In fan and turbine engineering the energy collected by two or more rotors in series is additive.[Ref.4] This point was confirmed for wind energy collection with model trials in 1976 by Simon Bromet (unpublished manuscript). Further confirmation of this fact was published recently following some trials by the California Energy Commission. But using a conventional alternator. [Ref 5] An attempt to the "additive" effect of contra-roation was made by Trimble Windmills in the period 1976-82. A small (5kW rated at 10 m/sec windspeed) machine was built, and a number sold to farmers and isolated sites for heating. [Ref.6] With some tap off for local electric power. The machines had a contra-rotating permanent magnet alternator, and sail wing blades attached to each half. Current collection was through slip rings. While the full additive effect shown by Mr Bromet was not achieved, probably due to the two sets of blades being too close together, a respectable Cp of 0.37 was achieved. [Ref.7] Blade spacing requires further research and development. Note that contra-rotation electricity generation does not require a gearbox, thus saving costs and energy loss.
Later the concept of "ganging up" many contra-rotating rotors was conceived due to the discovery of German work by the 3rd Reich Wind Energy Ministry (1934-45) indicating an interesting synchronous non electronic method of linking contra-rotating turbines. [Ref.8] Other work on this may be contained in a FIAT report, not yet traced. [Ref.9] This concept was called an Integrally Linked Multiple Array (ILMA) which was chosen for display at the Rolls Royce sponsored poster session at the 1988 Techmart Exhibition.. [Ref.10] The system has yet to be tried out, albeit several wind energy collectors on one tower (single rotors) had been proposed earlier for Marine work [Ref 11] and tried out on land.[Ref.12] The latter unit had six rotors to give a total rating of 400 kW.
The rationale for many rotors, provided they can be cheaply mass produced and electrically linked is that as a Wind Energy Collector is an area for income, but a volume for cost, above a certain diameter is seems probable that the cost of many rotors will be less than one large rotor of the same rated output.

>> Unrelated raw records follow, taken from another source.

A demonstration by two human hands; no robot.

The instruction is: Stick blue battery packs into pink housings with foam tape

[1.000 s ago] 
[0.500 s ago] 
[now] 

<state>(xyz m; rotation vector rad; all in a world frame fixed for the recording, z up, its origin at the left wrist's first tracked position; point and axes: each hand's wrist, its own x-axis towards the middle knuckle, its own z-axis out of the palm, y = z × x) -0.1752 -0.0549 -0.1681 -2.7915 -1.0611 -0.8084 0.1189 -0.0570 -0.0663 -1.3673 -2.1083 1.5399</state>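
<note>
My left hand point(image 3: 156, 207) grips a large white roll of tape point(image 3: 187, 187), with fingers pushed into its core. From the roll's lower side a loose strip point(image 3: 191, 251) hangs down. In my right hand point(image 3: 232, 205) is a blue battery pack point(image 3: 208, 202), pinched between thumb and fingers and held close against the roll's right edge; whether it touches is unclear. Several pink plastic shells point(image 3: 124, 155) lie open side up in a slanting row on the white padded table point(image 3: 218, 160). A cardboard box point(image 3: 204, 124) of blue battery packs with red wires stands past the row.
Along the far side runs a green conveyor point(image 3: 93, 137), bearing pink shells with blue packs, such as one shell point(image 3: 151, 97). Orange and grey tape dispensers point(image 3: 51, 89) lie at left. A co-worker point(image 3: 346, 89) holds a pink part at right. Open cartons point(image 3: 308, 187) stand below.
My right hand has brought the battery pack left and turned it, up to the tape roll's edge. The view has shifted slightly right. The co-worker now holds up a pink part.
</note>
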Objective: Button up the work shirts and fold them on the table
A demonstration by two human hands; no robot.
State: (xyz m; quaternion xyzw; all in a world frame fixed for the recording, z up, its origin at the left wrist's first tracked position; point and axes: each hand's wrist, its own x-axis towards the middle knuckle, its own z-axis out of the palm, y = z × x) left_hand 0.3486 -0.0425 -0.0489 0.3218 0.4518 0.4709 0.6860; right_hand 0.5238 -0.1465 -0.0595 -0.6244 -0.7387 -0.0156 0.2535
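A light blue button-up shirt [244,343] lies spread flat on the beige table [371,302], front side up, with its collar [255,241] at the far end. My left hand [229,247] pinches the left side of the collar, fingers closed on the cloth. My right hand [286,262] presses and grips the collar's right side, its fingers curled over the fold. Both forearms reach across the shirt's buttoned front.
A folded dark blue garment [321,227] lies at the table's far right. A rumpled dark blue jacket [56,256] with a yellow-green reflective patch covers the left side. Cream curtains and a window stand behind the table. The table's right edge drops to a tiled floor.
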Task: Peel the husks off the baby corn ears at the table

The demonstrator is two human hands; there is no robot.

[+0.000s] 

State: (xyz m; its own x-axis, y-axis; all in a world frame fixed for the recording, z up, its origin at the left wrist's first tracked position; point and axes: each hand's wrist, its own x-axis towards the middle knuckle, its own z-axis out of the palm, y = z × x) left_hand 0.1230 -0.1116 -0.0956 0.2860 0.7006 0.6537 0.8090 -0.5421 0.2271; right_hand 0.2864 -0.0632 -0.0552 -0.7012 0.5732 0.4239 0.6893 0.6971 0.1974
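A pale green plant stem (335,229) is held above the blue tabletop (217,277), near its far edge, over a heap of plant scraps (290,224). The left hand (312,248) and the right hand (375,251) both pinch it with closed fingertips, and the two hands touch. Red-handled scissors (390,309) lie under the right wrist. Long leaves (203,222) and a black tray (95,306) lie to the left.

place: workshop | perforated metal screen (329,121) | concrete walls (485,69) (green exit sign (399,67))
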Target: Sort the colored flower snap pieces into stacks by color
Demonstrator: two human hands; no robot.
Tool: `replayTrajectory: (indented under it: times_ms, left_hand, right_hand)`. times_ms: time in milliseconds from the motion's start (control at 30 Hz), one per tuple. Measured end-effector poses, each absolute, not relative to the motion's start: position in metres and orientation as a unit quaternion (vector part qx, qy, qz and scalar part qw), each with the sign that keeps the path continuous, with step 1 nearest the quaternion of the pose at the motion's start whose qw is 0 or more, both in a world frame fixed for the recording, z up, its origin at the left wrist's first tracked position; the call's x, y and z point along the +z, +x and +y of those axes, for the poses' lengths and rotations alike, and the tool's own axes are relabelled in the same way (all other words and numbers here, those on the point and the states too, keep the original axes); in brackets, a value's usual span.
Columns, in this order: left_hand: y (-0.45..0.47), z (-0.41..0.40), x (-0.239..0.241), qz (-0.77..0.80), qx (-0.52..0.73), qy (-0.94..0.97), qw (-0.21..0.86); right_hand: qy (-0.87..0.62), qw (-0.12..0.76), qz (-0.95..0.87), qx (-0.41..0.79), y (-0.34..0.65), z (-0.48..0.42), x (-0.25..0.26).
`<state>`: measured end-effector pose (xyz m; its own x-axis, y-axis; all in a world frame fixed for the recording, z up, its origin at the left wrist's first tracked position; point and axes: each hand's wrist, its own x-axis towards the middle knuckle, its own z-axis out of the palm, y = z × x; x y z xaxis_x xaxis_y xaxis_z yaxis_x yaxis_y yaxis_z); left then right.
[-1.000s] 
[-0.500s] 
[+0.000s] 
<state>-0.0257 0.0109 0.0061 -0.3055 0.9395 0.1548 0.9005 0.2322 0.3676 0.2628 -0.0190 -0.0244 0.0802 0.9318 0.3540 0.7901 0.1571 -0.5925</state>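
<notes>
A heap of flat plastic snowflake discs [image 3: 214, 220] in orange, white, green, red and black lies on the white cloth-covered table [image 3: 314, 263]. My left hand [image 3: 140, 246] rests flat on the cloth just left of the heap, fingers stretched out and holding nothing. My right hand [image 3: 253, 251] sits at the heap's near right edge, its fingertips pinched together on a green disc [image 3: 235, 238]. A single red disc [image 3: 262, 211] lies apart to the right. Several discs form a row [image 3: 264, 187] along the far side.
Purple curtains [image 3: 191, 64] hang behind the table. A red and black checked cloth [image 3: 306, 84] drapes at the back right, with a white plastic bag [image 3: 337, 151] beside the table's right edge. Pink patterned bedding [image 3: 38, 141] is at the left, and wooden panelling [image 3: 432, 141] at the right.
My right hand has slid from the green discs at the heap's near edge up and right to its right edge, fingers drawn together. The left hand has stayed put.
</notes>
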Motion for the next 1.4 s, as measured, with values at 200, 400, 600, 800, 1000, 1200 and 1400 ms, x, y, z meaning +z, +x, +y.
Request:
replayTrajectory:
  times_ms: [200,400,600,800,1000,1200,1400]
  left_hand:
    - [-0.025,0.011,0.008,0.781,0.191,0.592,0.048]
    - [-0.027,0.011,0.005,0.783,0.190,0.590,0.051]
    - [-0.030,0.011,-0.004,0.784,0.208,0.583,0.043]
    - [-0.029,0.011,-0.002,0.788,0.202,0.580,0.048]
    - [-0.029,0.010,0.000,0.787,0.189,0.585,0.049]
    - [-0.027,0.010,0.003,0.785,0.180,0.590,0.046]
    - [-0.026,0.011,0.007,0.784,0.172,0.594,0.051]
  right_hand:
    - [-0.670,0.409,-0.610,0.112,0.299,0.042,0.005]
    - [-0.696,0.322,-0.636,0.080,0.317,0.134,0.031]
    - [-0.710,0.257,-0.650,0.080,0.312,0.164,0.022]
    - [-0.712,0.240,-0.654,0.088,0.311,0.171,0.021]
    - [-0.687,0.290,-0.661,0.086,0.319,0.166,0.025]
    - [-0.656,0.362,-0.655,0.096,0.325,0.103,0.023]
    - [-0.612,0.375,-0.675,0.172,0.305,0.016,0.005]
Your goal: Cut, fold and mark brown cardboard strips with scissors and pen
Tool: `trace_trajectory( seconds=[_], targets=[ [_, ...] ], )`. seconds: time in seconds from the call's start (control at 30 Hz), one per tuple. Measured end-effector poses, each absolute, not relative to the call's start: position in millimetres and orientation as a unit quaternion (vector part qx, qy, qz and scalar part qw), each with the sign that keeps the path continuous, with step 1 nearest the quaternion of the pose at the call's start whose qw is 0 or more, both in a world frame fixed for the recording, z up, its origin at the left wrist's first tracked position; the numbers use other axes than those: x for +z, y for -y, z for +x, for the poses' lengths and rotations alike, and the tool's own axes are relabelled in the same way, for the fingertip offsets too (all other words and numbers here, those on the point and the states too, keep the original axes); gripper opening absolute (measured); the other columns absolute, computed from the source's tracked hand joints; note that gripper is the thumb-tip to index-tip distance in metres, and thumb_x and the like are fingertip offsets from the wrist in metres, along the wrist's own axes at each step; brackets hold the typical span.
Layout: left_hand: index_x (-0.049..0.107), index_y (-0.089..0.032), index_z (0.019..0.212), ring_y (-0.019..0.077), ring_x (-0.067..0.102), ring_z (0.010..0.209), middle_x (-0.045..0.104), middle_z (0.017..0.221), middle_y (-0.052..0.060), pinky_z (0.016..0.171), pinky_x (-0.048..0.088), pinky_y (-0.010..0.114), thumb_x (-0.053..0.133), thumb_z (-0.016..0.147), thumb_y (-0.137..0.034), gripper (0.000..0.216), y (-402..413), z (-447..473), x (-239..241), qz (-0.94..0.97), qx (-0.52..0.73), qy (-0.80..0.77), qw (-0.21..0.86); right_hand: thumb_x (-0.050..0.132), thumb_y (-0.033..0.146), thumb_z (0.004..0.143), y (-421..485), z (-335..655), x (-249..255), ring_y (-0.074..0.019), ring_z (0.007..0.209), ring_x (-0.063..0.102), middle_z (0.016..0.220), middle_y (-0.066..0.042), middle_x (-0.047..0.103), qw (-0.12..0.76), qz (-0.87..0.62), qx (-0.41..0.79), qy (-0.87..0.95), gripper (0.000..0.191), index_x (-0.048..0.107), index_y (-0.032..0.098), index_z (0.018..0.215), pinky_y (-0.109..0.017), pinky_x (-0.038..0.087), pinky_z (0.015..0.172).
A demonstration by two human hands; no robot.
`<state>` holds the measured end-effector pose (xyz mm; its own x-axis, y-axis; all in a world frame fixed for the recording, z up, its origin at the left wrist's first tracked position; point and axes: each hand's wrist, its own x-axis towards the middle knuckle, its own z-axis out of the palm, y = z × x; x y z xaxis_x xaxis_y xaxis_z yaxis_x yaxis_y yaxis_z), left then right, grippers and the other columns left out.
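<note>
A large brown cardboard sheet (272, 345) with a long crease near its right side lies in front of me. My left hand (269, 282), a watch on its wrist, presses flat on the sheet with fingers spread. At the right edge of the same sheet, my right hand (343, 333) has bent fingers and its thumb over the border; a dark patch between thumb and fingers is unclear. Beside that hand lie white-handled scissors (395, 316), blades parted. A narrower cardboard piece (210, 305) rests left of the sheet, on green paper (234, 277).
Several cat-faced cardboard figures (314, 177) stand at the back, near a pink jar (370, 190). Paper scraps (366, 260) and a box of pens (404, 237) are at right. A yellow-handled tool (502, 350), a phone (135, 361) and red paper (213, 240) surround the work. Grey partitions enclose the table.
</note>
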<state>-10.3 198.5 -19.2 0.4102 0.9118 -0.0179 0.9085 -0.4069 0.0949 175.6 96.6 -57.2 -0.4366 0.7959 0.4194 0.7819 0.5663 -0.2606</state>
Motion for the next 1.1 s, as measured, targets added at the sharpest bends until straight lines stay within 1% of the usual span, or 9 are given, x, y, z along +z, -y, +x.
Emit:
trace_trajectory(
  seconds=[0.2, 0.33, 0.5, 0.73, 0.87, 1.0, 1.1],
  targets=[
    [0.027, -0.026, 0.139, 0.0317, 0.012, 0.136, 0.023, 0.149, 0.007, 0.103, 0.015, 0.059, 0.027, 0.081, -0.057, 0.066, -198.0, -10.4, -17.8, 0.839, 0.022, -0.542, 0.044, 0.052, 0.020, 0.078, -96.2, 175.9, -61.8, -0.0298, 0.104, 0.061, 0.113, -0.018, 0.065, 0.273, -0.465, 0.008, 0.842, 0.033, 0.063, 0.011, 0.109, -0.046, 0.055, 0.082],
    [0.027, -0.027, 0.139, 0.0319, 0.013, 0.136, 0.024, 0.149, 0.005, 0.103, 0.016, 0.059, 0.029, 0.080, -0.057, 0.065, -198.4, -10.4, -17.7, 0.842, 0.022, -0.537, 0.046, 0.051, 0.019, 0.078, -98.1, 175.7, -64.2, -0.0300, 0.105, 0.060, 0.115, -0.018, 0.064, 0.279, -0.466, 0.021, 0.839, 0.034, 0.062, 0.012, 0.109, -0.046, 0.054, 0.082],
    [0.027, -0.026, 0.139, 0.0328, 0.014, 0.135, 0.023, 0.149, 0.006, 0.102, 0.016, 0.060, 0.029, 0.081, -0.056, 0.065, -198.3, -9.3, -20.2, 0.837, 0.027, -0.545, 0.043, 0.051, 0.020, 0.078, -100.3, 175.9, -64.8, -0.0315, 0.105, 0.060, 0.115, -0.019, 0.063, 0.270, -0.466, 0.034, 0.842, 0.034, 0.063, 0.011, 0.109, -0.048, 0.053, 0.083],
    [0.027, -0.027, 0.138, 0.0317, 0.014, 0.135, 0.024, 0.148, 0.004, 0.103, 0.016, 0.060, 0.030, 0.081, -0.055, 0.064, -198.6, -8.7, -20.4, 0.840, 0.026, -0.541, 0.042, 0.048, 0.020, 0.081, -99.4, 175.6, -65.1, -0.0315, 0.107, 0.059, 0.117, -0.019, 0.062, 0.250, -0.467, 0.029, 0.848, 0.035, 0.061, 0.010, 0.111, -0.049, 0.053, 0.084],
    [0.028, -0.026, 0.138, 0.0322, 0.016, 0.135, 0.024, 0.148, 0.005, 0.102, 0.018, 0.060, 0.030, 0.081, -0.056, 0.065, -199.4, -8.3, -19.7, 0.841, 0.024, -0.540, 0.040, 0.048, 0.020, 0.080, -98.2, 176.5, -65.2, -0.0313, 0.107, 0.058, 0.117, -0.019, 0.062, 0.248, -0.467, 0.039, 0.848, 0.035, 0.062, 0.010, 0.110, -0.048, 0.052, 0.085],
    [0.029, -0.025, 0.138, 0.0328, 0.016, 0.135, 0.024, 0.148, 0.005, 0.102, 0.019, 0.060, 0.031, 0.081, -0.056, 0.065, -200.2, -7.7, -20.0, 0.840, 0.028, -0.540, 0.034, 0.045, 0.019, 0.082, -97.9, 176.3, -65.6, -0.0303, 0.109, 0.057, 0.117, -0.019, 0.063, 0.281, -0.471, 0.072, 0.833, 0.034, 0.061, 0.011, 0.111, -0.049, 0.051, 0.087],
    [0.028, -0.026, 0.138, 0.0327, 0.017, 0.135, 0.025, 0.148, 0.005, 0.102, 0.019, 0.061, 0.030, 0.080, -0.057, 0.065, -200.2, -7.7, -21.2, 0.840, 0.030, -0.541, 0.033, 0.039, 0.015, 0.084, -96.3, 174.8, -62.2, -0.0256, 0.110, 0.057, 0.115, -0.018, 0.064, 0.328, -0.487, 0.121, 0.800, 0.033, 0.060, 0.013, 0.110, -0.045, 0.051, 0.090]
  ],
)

This principle of "many circles" is found in piston engines. The original ILMA concept was put forward in 1983. [Ref 13] One potential advantage of this approach for marine work (and for wind turbines on buildings [Ref.14) is that rotors can be dispersed over the supporting structure, eg a redundant Oil Platform, without the need to have means to support the considerable overturning moment of a single large rotor. Losses due to breakdowns are minimised as not all the small rotors are likely to fail at one time. Due to rotors being point suspended (as per Honneff), loads on supporting structures can be considerable reduced, together with overturning moments, as this suspension converts side wind forces into a downward load on the supporting structures.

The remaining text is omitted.